If it feels so bad, how can it be good...
I just killed a snake.
You may know that I take pictures of animals that have died on the road. You can find them in the In Memoriam photo album on this page (no bloody stuff, I promise). So when I saw a 50 cm snake lying still on the side of the road, I got ready to get my camera when it suddenly moved toward me. I jumped back of course, which was easier than I thought possible with my cart. I could tell from its movement that something was wrong. I don't know if it is biologically possible for a snake to break its neck, but that was what it looked like. It was suffering.
What to do? It didn't feel right to leave it dying on the asphalt, either from its injury, the 27 degree sun, or a merciful car. I wasn't going to take a picture either. It is one thing to pay your respects to a dead animal and try to capture a remnant of its beauty and soul in a picture, it is quite another thing to wait and watch an animal die. I had to think fast and decided that the most merciful thing to do was crush its head under my boot.

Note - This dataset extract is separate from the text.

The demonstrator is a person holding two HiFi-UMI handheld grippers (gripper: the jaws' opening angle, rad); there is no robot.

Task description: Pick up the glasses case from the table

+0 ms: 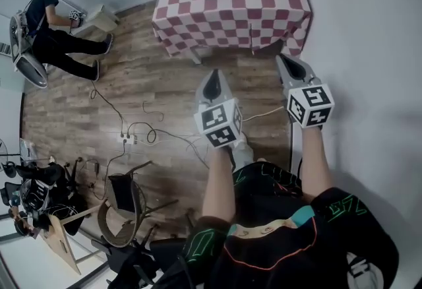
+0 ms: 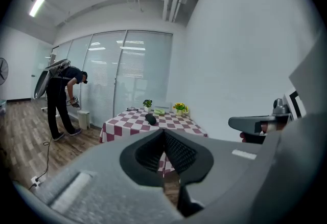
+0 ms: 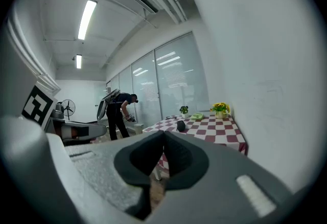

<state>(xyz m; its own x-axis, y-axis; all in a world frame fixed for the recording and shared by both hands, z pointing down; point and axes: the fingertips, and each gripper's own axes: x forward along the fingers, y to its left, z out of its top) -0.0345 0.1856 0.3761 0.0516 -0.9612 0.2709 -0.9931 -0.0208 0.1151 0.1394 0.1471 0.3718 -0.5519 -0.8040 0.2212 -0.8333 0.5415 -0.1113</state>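
Bright, even indoor light — ceiling tube lights (image 3: 88, 18) on, glazed wall (image 2: 130, 77) glowing pale. Heavy fisheye bending, black corners in both gripper views; nearest foreground soft. Shadows faint.

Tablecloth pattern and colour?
The tablecloth is red-and-white checked; the head view shows it best.

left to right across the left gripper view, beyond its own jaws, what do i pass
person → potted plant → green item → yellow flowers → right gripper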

I dreaded it in advance, but there was no other way.
No animal wants to die and I saw with horror and anxiety how its body curld and twisted under my weight, but I couldn't go back now. Ten seconds past before it gave in. I jumped backward again and looked at the dead body of an animal I wouldn't come near if I ever encountered it alive, no matter what size. I crushed its head alright, and I hope that the death struggle I witnessed was like the twitching body of a chicken that had its head chopped off: a reflex of the muscles. I don't know. And it wont make me feel much better.